Satu minggu kemudian  Fika datang kembali ke sekolah. Seoul sudah meminta ayahnya untuk berinvestasi di perusahaan tempat ayah Fika bekerja. Ayah Fika bekerja sebagai Direktur Pemasaran di perusahaan yang bergerak di bidang jasa itu. Pemilik tempat ayah Fika bekerja menekan ayah Fika untuk menuruti kemauan investor dan ancaman dari orang kepercayaan ayah Om sukses membuat ayah Fika tidak punya kekuatan untuk membantah.

Ayah Fika berbicara empat mata dengan utusan ayah Seoul, walau diawal ayah Seoul sempat tersinggung karena pria bermata sipit itu mencampuri urusan pribadinya.  Tapi tekanan  dari Pemimpin perusahaan dan ancaman dari pria bernama Ah Hyu Jun –tangan kanan tuan Im—kalau dia bukan hanya bisa menendangnya keluar dari perusahaan tapi juga membuatnya tidak bisa bekerja dimanapun. Itu membuatnya gentar dan menandatangi perjanjian hitam di atas putih untuk mengikat ayah Fika secara hukum untuk tidak memindahkan Fika ke sekolah lain dan Agra dia memberlakukan Fika secara baik dan tidak boleh menyakiti anaknya lagi.
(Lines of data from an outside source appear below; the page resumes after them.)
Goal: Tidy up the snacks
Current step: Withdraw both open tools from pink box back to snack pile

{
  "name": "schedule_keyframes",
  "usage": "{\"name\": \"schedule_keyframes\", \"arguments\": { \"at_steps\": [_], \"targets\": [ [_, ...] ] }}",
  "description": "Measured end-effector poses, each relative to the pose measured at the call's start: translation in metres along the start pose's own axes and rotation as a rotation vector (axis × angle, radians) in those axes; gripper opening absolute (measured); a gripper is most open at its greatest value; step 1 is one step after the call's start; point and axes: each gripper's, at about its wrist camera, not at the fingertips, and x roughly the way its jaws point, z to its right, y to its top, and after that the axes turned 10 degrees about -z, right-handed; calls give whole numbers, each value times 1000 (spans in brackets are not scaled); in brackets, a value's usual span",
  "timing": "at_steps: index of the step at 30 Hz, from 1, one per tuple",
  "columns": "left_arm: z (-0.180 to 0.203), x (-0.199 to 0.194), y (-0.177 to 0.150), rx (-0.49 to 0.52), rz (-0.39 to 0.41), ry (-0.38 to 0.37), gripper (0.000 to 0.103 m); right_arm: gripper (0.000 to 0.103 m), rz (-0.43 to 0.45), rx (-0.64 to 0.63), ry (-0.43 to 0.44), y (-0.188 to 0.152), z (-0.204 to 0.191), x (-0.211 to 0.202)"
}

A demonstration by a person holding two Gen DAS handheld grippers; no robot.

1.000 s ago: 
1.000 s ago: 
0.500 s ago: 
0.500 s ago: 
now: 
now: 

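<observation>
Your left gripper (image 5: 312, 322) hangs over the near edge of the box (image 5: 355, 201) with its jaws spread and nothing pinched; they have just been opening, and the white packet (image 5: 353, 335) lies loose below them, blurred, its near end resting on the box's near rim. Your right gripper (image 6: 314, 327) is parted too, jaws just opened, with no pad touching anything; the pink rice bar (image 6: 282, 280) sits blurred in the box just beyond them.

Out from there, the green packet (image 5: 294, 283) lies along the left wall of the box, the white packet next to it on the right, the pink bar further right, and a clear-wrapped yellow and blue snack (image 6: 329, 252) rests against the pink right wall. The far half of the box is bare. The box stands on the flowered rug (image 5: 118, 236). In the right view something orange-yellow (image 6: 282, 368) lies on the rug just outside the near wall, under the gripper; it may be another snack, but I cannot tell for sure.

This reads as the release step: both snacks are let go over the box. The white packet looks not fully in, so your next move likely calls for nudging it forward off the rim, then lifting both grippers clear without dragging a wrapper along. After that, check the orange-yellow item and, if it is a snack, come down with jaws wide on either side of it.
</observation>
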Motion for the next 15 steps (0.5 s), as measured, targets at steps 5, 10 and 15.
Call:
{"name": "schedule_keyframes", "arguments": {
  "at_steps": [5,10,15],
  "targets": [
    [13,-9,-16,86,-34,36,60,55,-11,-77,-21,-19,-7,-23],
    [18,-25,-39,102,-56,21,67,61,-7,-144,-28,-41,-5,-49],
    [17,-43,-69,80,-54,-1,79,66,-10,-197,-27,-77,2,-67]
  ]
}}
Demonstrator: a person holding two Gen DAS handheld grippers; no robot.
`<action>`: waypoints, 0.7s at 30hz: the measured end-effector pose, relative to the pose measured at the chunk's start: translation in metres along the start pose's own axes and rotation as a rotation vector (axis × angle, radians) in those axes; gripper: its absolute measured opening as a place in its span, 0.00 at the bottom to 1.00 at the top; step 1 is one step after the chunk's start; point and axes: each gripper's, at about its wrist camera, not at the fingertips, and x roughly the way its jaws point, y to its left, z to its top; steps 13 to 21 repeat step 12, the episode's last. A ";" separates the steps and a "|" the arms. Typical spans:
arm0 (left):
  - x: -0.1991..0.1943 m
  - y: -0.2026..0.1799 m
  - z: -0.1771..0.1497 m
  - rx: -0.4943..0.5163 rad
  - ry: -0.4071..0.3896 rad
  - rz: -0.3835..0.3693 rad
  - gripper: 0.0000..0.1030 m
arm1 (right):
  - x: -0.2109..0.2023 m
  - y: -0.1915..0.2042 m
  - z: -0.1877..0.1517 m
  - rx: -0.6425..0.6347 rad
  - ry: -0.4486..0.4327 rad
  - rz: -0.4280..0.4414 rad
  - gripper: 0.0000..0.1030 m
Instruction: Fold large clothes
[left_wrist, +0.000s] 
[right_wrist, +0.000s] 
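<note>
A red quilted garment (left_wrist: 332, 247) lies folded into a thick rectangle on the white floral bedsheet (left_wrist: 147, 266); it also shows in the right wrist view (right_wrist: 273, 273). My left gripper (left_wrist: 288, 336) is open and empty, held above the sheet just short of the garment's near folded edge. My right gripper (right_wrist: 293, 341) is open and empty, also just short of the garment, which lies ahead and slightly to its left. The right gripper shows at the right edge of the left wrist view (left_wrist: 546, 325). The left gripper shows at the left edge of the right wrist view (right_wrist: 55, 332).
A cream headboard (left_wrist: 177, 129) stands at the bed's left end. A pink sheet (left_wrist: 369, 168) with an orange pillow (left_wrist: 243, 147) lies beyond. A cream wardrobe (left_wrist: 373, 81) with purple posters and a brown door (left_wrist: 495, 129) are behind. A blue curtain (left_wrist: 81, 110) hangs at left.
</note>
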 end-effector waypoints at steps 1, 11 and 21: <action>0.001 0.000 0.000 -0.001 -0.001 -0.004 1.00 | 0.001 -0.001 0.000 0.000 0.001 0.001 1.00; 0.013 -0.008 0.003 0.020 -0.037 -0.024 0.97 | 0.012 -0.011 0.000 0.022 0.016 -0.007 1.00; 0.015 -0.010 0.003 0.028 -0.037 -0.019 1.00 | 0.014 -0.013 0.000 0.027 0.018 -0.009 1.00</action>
Fika masuk ke dalam kelas mendapati tatapan sinis dari hampir seluruh siswa laki-laki di kelas. Mereka sudah tahu tantang apa yang menimpa Seoul dan tidak suka jika gadis pujaan mereka menjadi korban kekerasan.

Salah satu  siswa laki-laki menimpuk Fika dengan remas kertas. “Ngapain loe balik lagi? Gue enggak rela yah satu kelas sama cewek bar-bar kayak loe.”

Remi yang tadinya duduk di belakang. Lekas pindah dan duduk di kursi lain di seberangnya. Dia tidak sudi duduk dengan gadis itu.

Yang lain ikut nimbrung. “Gue juga.”

“Ngapain loe di sini? Loe mau nyakitin Seoul lagi, Hah!”

Seoul yang tidak tega segera menjadi tameng untuk melindungi Fika dari bola-bola kertas yang mulai menghujani gadis yang tetap duduk diam di belakang dengan tetap diam tanpa sinar ketakutan sedikitpun walau hatinya sedih menerima penolakan teman-temannya.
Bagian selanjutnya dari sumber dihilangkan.